Decision Trees, Random Forest¶

Data 100, Summer 2023

In [1]:
import seaborn as sns
import pandas as pd
sns.set(font_scale=1.5)
import matplotlib.pyplot as plt
import numpy as np
from sklearn import linear_model
from sklearn.metrics import mean_squared_error
from sklearn.metrics import mean_absolute_error
from sklearn.linear_model import LinearRegression
from sklearn.preprocessing import PolynomialFeatures
from sklearn.preprocessing import StandardScaler

from sklearn.pipeline import Pipeline

import warnings
warnings.filterwarnings("ignore")
In [2]:
# set numpy random seed so that this notebook is deterministic
np.random.seed(21)

Linear Classification¶

In [3]:
iris_data = pd.read_csv("data/iris.csv")
iris_data.sample(5)
Out[3]:
sepal_length sepal_width petal_length petal_width species
92 5.8 2.6 4.0 1.2 versicolor
44 5.1 3.8 1.9 0.4 setosa
7 5.0 3.4 1.5 0.2 setosa
21 5.1 3.7 1.5 0.4 setosa
95 5.7 3.0 4.2 1.2 versicolor
In [4]:
sns.scatterplot(data = iris_data, x = "petal_length", y="petal_width", hue="species");
In [5]:
from sklearn.linear_model import LogisticRegression
logistic_regression_model = LogisticRegression(multi_class = 'ovr')
logistic_regression_model = logistic_regression_model.fit(iris_data[["petal_length", "petal_width"]], iris_data["species"])
In [6]:
from matplotlib.colors import ListedColormap
sns_cmap = ListedColormap(np.array(sns.color_palette())[0:3, :])

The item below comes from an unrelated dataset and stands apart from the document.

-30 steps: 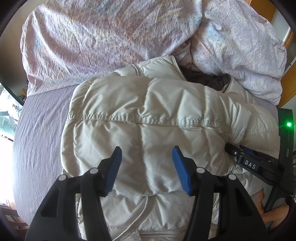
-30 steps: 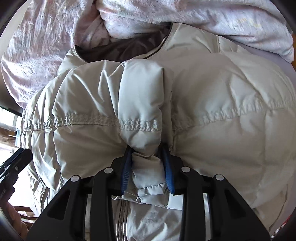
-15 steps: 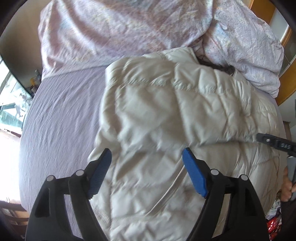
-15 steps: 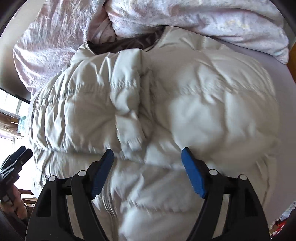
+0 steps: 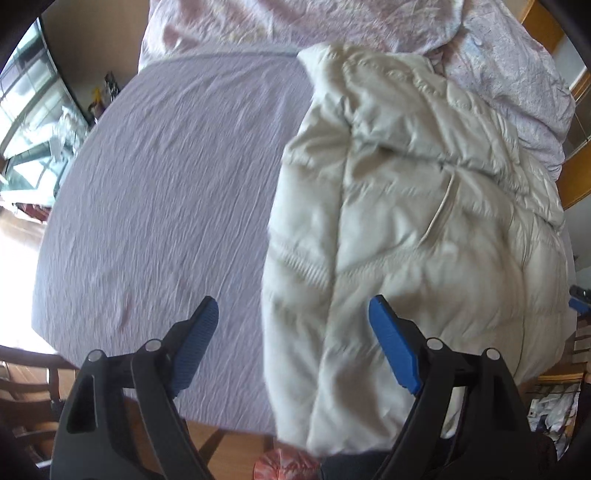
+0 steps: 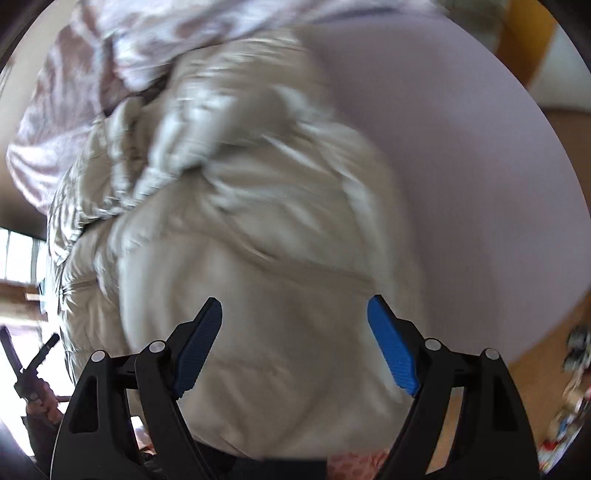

xx, yy = np.meshgrid(np.arange(0, 7, 0.02),
                     np.arange(0, 2.8, 0.02))

Z_string = logistic_regression_model.predict(np.c_[xx.ravel(), yy.ravel()])
categories, Z_int = np.unique(Z_string, return_inverse=True)
Z_int = Z_int 
Z_int = Z_int.reshape(xx.shape)
cs = plt.contourf(xx, yy, Z_int, cmap=sns_cmap)
sns.scatterplot(data = iris_data, x = "petal_length", y="petal_width", hue="species")
plt.xlim(0, 7);
plt.ylim(0, 2.8);
In [7]:
iris_data[["petal_length", "petal_width"]]
Out[7]:
petal_length petal_width
0 1.4 0.2
1 1.4 0.2
2 1.3 0.2
3 1.5 0.2
4 1.4 0.2
... ... ...
145 5.2 2.3
146 5.0 1.9
147 5.2 2.0
148 5.4 2.3
149 5.1 1.8

150 rows × 2 columns

In [8]:
logistic_regression_model.predict([[1.4, 0.2]])
Out[8]:
array(['setosa'], dtype=object)

Decision Tree Classification¶

In [9]:
from sklearn import tree
decision_tree_model = tree.DecisionTreeClassifier(criterion='entropy')
decision_tree_model = decision_tree_model.fit(iris_data[["petal_length", "petal_width"]], iris_data["species"])
In [10]:
four_random_rows = iris_data.sample(4)
four_random_rows
Out[10]:
sepal_length sepal_width petal_length petal_width species
52 6.9 3.1 4.9 1.5 versicolor
29 4.7 3.2 1.6 0.2 setosa
99 5.7 2.8 4.1 1.3 versicolor
16 5.4 3.9 1.3 0.4 setosa
In [11]:
decision_tree_model.predict(four_random_rows[["petal_length", "petal_width"]])
Out[11]:
array(['versicolor', 'setosa', 'versicolor', 'setosa'], dtype=object)
In [12]:
tree.plot_tree(decision_tree_model, feature_names = ["petal_length", "petal_width"],
              class_names = ["setosa", "versicolor", "virginica"],
              rounded = True, filled = True);
In [13]:
# import graphviz
# dot_data = tree.export_graphviz(decision_tree_model, out_file=None, 
#                       feature_names=["petal_length", "petal_width"],  
#                       class_names=["setosa", "versicolor", "virginica"],  
#                       filled=True, rounded=True)  
# graph = graphviz.Source(dot_data)
# graph.render(format="png", filename="iris_tree")
# graph
In [14]:
from matplotlib.colors import ListedColormap
sns_cmap = ListedColormap(np.array(sns.color_palette())[0:3, :])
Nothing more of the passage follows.